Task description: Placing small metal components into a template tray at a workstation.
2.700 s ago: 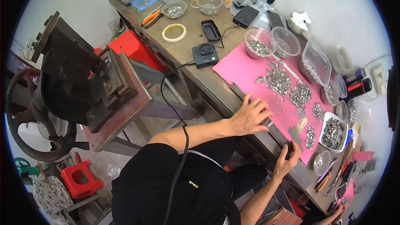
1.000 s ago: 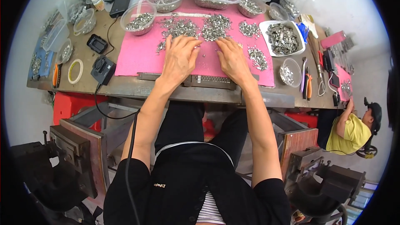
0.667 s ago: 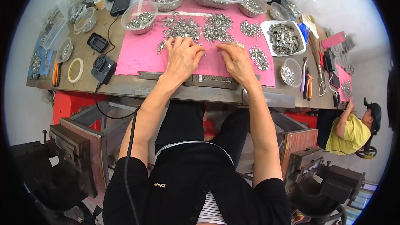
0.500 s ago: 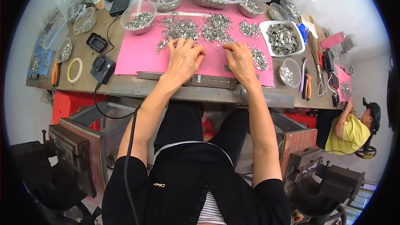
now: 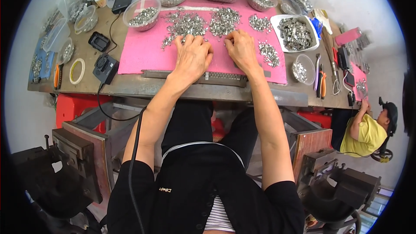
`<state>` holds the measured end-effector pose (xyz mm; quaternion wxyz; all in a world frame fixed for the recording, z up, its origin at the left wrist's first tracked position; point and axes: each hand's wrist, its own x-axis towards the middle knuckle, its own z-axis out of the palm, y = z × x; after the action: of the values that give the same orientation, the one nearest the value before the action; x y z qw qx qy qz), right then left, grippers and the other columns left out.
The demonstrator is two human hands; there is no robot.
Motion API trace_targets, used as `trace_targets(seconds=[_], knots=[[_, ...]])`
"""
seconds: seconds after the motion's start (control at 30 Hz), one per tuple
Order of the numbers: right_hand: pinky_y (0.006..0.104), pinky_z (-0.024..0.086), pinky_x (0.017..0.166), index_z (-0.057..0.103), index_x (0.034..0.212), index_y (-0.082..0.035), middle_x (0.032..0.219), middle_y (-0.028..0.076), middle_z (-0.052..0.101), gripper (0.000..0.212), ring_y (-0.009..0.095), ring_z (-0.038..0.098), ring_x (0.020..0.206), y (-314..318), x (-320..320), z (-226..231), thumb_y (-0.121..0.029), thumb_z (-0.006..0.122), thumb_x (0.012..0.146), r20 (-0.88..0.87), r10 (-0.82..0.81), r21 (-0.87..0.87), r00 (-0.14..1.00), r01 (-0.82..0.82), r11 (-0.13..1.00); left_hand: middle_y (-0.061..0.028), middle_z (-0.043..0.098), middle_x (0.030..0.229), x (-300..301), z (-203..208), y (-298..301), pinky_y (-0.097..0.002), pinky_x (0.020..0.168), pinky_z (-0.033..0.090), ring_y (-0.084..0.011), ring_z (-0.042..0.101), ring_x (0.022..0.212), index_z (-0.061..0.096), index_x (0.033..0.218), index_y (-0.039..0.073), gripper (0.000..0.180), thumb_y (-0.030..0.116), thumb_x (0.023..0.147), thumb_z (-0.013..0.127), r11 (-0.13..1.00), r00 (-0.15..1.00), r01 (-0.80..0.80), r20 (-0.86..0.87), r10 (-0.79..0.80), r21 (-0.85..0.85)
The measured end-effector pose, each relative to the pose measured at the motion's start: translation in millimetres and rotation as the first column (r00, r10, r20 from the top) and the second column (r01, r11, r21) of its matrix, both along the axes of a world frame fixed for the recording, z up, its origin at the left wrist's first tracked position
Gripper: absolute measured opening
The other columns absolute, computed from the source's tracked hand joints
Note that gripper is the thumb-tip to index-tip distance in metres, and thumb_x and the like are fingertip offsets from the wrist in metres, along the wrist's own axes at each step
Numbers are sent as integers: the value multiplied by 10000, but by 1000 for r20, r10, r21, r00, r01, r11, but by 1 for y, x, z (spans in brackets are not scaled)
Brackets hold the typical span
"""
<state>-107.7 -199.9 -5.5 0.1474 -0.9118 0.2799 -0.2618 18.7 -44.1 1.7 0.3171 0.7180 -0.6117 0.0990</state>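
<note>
Small silvery metal pieces lie in heaps on a pink mat (image 5: 145,56). My left hand (image 5: 192,58) rests with bent fingertips at the near edge of the left heap (image 5: 187,24); index and thumb come together, and what they hold is hidden. My right hand (image 5: 242,51) is pinched just below the middle heap (image 5: 224,21), its fingertips too small to show any piece between them. Below both hands, a long slotted metal bar (image 5: 223,79) lies along the bench's front edge. Two smaller heaps, an upper one (image 5: 260,23) and a lower one (image 5: 269,53), lie right of my right hand.
Clear tubs (image 5: 141,14) of metal pieces line the mat's far side. A white tray (image 5: 315,39) of larger pieces and a round tub (image 5: 303,70) stand right, near pliers (image 5: 323,86). Left are a charger (image 5: 105,68) and tape roll (image 5: 77,71). A person in yellow (image 5: 364,134) works far right.
My right hand has moved left and slightly away from me, toward the middle heap and closer to my left hand. My left hand stays almost in place. The whole view has shifted slightly.
</note>
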Motion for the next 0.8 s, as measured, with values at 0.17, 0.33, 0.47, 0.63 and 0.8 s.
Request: trace_targets(seconds=[0.17, 0.33, 0.47, 0.63, 0.8], knots=[[432, 417, 807, 682, 905, -42, 886, 120, 643, 99, 313, 622, 880, 17, -13, 7, -134, 692, 870, 57, 68, -100, 996, -62, 993, -31, 612, 895, 5, -3, 3, -533, 1009, 310, -243, 558, 981, 704, 849, 109, 82, 170, 804, 734, 997, 995, 57, -79, -61, -42], [405, 424, 793, 657, 918, -33, 858, 95, 627, 104, 288, 623, 817, 67, -45, 18, -61, 728, 847, 217, 150, 108, 964, -177, 978, -23, 635, 863, -4, 6, 38, -435, 1020, 332, -210, 577, 913, 703, 893, 84, 122, 164, 815, 751, 991, 965, 135, -225, -135, -15], [401, 427, 787, 648, 937, -46, 878, 82, 617, 137, 280, 601, 846, 92, -51, 12, -31, 734, 832, 231, 204, 32, 951, -217, 976, -34, 636, 879, -13, 5, 48, -424, 1014, 341, -215, 582, 922, 694, 910, 70, 154, 160, 801, 757, 984, 947, 177, -270, -175, -16], [403, 430, 788, 661, 947, -49, 889, 80, 618, 165, 281, 593, 836, 102, -47, 3, -24, 748, 808, 250, 191, -51, 949, -184, 982, -45, 638, 899, -12, 1, 51, -427, 1011, 345, -237, 580, 932, 687, 919, 64, 171, 157, 796, 759, 985, 961, 168, -214, -175, -49], [394, 433, 795, 690, 985, -62, 910, 71, 628, 196, 272, 591, 837, 103, -49, -2, -19, 748, 802, 268, 197, -108, 943, -174, 979, -54, 647, 907, -10, 1, 53, -424, 1012, 347, -241, 592, 931, 684, 931, 62, 155, 140, 812, 745, 977, 948, 203, -238, -212, -65]])
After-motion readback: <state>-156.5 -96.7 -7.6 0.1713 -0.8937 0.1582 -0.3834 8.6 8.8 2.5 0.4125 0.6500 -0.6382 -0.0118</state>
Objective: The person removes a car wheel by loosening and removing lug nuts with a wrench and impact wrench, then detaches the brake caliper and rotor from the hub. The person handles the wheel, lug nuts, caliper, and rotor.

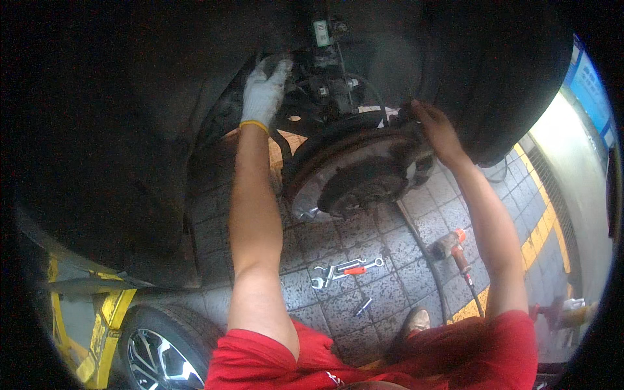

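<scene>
Inside a car's dark wheel arch, my left hand (264, 91), in a white glove with a yellow cuff, reaches up beside the strut (327, 71). Its fingers are bent against a dark part, and what they grip is lost in shadow. My right hand (439, 131), bare, is at the brake caliper side, fingers closed near a dark hose (382, 104); what is in them cannot be made out. Between and below my hands sits the brake disc (305, 185) with its rusty hub (364, 188), the wheel being off.
Wrenches (328, 275) and an orange-handled tool (355, 270) lie on the tiled floor near a small cylindrical piece (363, 307). An impact wrench (455, 250) stands right of a dark hose (422, 244). A wheel (162, 351) and yellow lift frame (107, 331) are lower left.
</scene>
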The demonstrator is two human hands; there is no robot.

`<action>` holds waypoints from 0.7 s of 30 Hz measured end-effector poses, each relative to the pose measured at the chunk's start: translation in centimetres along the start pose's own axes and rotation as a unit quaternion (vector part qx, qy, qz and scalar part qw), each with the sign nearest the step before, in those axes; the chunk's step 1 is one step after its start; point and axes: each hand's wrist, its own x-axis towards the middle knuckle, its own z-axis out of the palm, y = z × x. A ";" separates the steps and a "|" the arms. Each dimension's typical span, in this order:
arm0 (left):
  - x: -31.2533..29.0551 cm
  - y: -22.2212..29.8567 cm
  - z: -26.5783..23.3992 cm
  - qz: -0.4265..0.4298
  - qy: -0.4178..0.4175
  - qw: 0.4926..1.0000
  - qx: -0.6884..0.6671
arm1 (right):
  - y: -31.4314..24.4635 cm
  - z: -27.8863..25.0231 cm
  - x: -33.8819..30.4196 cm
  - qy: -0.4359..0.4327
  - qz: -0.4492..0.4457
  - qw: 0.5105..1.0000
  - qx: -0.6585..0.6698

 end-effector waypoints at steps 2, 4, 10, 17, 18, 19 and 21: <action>0.1 -0.4 0.0 -0.022 -0.017 0.998 -0.062 | -0.2 0.2 -0.4 0.023 0.006 1.000 0.013; 0.0 -0.8 -0.2 -0.001 -0.031 0.997 -0.076 | -0.1 0.3 -0.6 0.025 0.047 0.997 0.061; -0.7 -1.1 -0.8 0.029 -0.028 0.999 -0.020 | 0.6 0.4 -0.3 0.043 0.087 0.989 0.110; 0.3 -2.0 0.1 0.070 -0.012 0.997 0.000 | 0.6 0.4 -1.1 0.074 0.089 0.983 0.142; 0.4 -2.2 0.4 0.050 0.035 0.995 0.082 | 0.6 0.4 -1.1 0.078 0.089 0.984 0.136; 0.5 -2.4 0.3 0.075 0.025 0.995 0.065 | 0.6 0.4 -1.1 0.089 0.090 0.985 0.114; 0.5 -3.0 -0.1 0.110 0.000 0.992 0.056 | 0.6 0.4 -1.0 0.103 0.088 0.989 0.060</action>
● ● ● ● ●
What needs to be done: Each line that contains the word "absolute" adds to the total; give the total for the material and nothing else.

Answer for this exercise: 2